Gastrointestinal Cancer (GI Cancer) : Signs, Symptoms, and Diagnosis

Dr. F. Shah


stomach cancer

Gastrointestinal (GI) cancer encompasses a group of malignancies that affect various parts of the digestive system, including the esophagus, stomach, intestines, liver, pancreas, and anus. Early detection and diagnosis are crucial for effective treatment. In this article, we will discuss the signs, symptoms, investigations, associated conditions, and clinical diagnosis of GI cancer, tailored for medical doctors and students.


Section 1: Signs and Symptoms


1.1 Esophageal Cancer

Esophageal cancer may present with symptoms such as difficulty swallowing, unintended weight loss, chest pain, and persistent coughing. Dysphagia, or difficulty in swallowing, is often a key indicator.


1.2 Stomach Cancer

Common signs of stomach cancer include abdominal pain, nausea, vomiting (sometimes with blood), unintended weight loss, and a feeling of fullness after eating small amounts.


1.3 Colorectal Cancer

Colorectal cancer symptoms may include changes in bowel habits (diarrhea or constipation), blood in stool, abdominal pain, and unintended weight loss.


1.4 Liver Cancer

In its early stages, liver cancer may not show noticeable symptoms.

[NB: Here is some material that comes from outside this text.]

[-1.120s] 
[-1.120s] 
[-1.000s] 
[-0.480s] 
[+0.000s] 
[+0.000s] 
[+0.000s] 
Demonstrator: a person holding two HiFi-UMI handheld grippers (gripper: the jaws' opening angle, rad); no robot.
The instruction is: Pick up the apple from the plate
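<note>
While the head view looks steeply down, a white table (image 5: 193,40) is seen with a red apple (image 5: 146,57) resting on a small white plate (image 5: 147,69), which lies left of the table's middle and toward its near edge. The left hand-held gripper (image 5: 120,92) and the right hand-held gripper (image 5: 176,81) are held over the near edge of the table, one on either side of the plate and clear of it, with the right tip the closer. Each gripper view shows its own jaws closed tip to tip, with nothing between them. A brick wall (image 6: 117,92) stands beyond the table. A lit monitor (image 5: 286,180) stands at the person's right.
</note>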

However, as it progresses, symptoms like abdominal pain and swelling, jaundice (yellowing of the skin and eyes), and unexplained weight loss may manifest.


1.5 Pancreatic Cancer

Pancreatic cancer can cause symptoms like abdominal pain, jaundice, unintended weight loss, and digestive problems.

Section 2: Investigations


2.1 Endoscopy

Endoscopy is a valuable tool for visually inspecting the GI tract. Esophagogastroduodenoscopy (EGD) examines the esophagus, stomach, and upper small intestine, while colonoscopy assesses the colon and rectum.


2.2 Imaging Studies

Various imaging techniques like CT scans, MRI, and PET scans are employed to evaluate the extent of the cancer and to detect metastases.


2.3 Biopsy

Tissue samples obtained via endoscopy, laparoscopy, or fine-needle aspiration are crucial for confirming the diagnosis and determining the type of cancer.

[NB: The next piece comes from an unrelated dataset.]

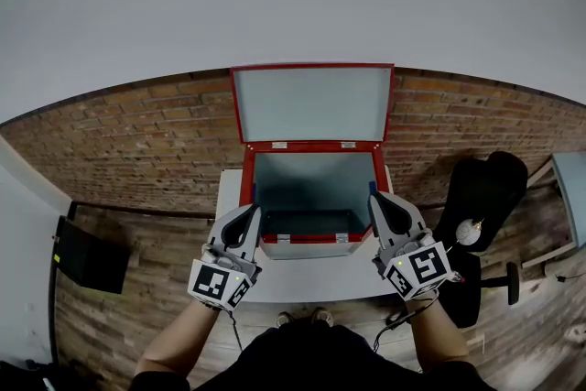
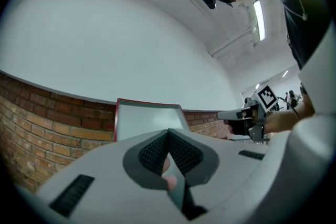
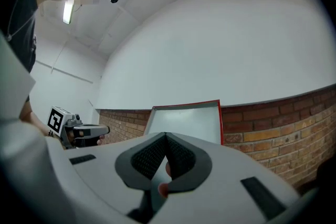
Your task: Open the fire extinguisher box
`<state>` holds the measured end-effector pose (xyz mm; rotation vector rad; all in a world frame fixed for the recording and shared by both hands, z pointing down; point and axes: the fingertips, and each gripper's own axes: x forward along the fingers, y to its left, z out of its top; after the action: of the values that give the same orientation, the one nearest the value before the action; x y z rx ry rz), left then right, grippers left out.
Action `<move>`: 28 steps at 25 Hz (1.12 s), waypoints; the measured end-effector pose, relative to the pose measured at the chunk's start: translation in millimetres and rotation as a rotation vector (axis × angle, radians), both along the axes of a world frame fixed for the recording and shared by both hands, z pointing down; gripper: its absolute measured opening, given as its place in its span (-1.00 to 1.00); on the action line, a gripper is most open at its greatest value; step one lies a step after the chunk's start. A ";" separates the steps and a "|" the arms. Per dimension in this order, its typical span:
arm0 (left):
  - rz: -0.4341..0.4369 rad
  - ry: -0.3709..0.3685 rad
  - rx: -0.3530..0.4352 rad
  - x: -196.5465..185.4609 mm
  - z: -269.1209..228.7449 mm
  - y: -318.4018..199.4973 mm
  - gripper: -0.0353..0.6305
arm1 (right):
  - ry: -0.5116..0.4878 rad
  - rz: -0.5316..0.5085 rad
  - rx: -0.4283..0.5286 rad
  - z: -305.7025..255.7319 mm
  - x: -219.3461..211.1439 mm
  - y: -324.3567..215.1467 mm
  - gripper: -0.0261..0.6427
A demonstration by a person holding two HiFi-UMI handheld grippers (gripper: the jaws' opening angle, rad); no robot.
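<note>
Fire extinguisher box (image 1: 248, 180) is red and sits on a white table (image 1: 302, 281) against the brick wall (image 1: 137, 142). It's already open: lid (image 1: 311, 103) stands upright on its rear hinges, pale inner face toward the camera. The box cavity is in shadow, so I can't tell the contents from the head view.

Left gripper (image 1: 250, 211): jaws clenched pad to pad, nothing between them. It hovers just at the box's left front corner, tips over the left wall. Can't tell if it touches.

Right gripper (image 1: 376, 200): jaws also clenched on nothing. It mirrors the left at the right front corner, tips by the right wall.

The 2 marker cubes (image 1: 220, 281) face up, toward the person's forearms.

Both gripper views look past the closed pads at the raised lid and the white wall above the brick. Each also catches the other gripper off to the side.

Off the table, a black chair (image 1: 485, 197) is on the right. On the wood floor (image 1: 137, 325) at left is a dark flat panel (image 1: 90, 257), possibly a monitor.
</note>
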<state>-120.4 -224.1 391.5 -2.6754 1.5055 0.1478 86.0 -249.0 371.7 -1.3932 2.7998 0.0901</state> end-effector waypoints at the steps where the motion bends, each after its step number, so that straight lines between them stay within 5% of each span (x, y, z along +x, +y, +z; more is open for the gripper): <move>1: 0.017 0.002 -0.008 3.1 6.0 6.0 -0.75 | -0.011 -0.014 -0.011 6.2 -2.6 6.3 -0.87; 13: 0.143 0.021 -0.152 31.7 82.8 67.2 -0.75 | 0.048 -0.083 -0.208 103.9 -31.2 75.0 -0.87; 28: 0.177 0.041 -0.210 52.0 124.5 94.4 -0.75 | 0.042 -0.094 -0.231 144.8 -48.9 95.1 -0.87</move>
<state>-68.4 -129.7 516.0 -2.9885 1.3623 0.0560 37.0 -153.9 516.5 -1.3093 2.9844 -0.2140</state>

Section 3: Associated Conditions


3.1 Inflammatory Bowel Disease (IBD)

Patients with long-standing IBD, such as Crohn's disease and ulcerative colitis, are at an increased risk of developing colorectal cancer.


3.2 Chronic Liver Disease

Chronic hepatitis B or C infection, alcoholic liver disease, and non-alcoholic fatty liver disease (NAFLD) are associated with an elevated risk of liver cancer.


3.3 Familial Syndromes

Conditions like Lynch syndrome and familial adenomatous polyposis (FAP) predispose individuals to colorectal cancer.

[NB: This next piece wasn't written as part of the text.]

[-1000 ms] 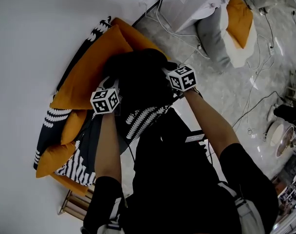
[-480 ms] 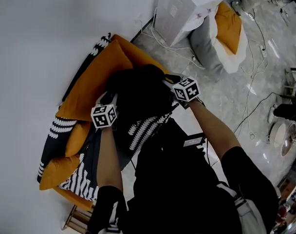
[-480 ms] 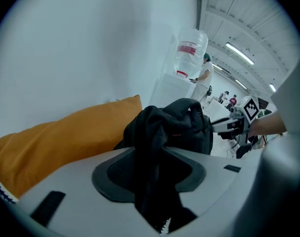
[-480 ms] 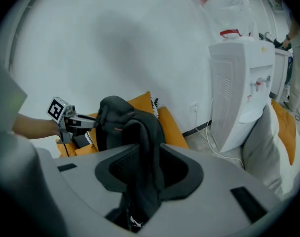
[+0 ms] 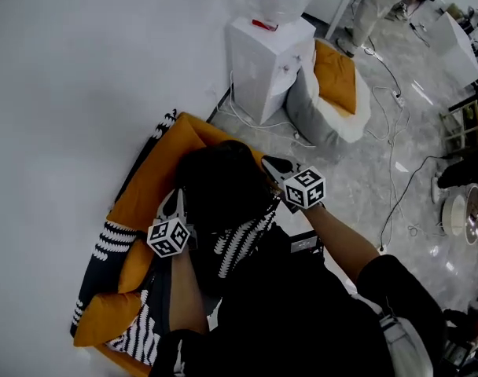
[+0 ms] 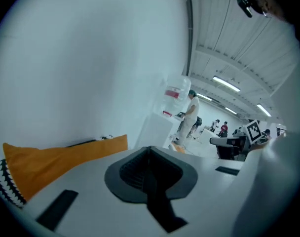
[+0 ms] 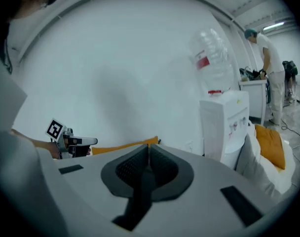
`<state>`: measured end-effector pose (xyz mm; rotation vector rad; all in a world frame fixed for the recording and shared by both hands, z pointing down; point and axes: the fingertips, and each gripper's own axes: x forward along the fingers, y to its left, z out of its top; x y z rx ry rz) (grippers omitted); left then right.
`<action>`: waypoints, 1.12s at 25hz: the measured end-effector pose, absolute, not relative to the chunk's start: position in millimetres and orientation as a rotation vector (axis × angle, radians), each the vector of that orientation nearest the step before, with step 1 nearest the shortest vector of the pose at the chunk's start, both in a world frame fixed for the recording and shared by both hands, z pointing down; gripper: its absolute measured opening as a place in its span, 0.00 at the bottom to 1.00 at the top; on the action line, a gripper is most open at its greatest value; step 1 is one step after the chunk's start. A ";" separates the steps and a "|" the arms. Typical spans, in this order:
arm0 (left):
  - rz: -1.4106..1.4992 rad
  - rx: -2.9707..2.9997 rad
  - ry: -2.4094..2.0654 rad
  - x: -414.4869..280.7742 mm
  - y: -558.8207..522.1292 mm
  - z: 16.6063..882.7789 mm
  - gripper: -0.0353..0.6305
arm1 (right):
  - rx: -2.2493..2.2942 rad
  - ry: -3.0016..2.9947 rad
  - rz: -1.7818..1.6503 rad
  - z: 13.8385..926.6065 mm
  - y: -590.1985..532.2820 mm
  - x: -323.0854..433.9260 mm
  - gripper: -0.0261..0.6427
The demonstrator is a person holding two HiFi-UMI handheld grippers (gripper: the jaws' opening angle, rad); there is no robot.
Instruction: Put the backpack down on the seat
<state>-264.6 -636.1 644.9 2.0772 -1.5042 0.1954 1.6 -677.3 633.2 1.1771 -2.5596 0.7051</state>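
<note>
Head view: black fabric backpack (image 5: 222,185) hangs between the two grippers, over the orange cushioned seat (image 5: 156,175) that stands against the white wall (image 5: 74,77). Can't tell whether its base touches the cushion yet. Left gripper (image 5: 174,205) is at the bag's left side, right gripper (image 5: 275,166) at its right. A black-and-white patterned throw (image 5: 237,238) drapes the seat's near edge, right by the bag, and could bunch under it. The white water dispenser (image 5: 264,65) and grey-and-white beanbag (image 5: 325,116) sit beyond the seat, with loose floor cables (image 5: 396,171) off to the right. None of these looks to be in the drop path.

Left gripper view: jaws fully together, pinching a black backpack strap (image 6: 159,209) that trails down out of the pads. The orange seat back shows low left.

Right gripper view: same story, jaws pressed together on the other black strap (image 7: 134,204). Dispenser is ahead to the right.

My read on the step: lower both sides level, keep the bag centred and back from the front edge, and let the weight settle on the cushion before opening. Release both straps together. Letting one go early would likely tip the bag forward off the seat.
</note>
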 end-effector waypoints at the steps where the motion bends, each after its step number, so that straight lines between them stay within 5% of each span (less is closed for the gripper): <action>1: 0.155 2.111 -1.505 -259.9 -633.6 627.6 0.09 | 1.210 -2.596 0.665 611.9 -672.8 0.2 0.10; 10: -0.089 2.424 -1.443 -202.7 -587.3 482.9 0.08 | 1.380 -2.836 0.373 465.6 -615.9 -18.9 0.08; 28: -0.157 2.546 -1.691 -171.0 -466.9 383.4 0.08 | 1.298 -2.905 0.153 396.9 -494.8 -0.5 0.08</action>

Section 4: Clinical Diagnosis


4.1 Multidisciplinary Approach

A comprehensive evaluation of GI cancer involves a multidisciplinary team comprising gastroenterologists, oncologists, radiologists, and pathologists.


4.2 Staging

Determining the stage of the cancer (extent of spread) is critical in formulating an appropriate treatment plan.


4.3 Treatment Modalities

Treatment options include surgery, chemotherapy, radiation therapy, targeted therapy, and immunotherapy, depending on the type, stage, and location of the cancer.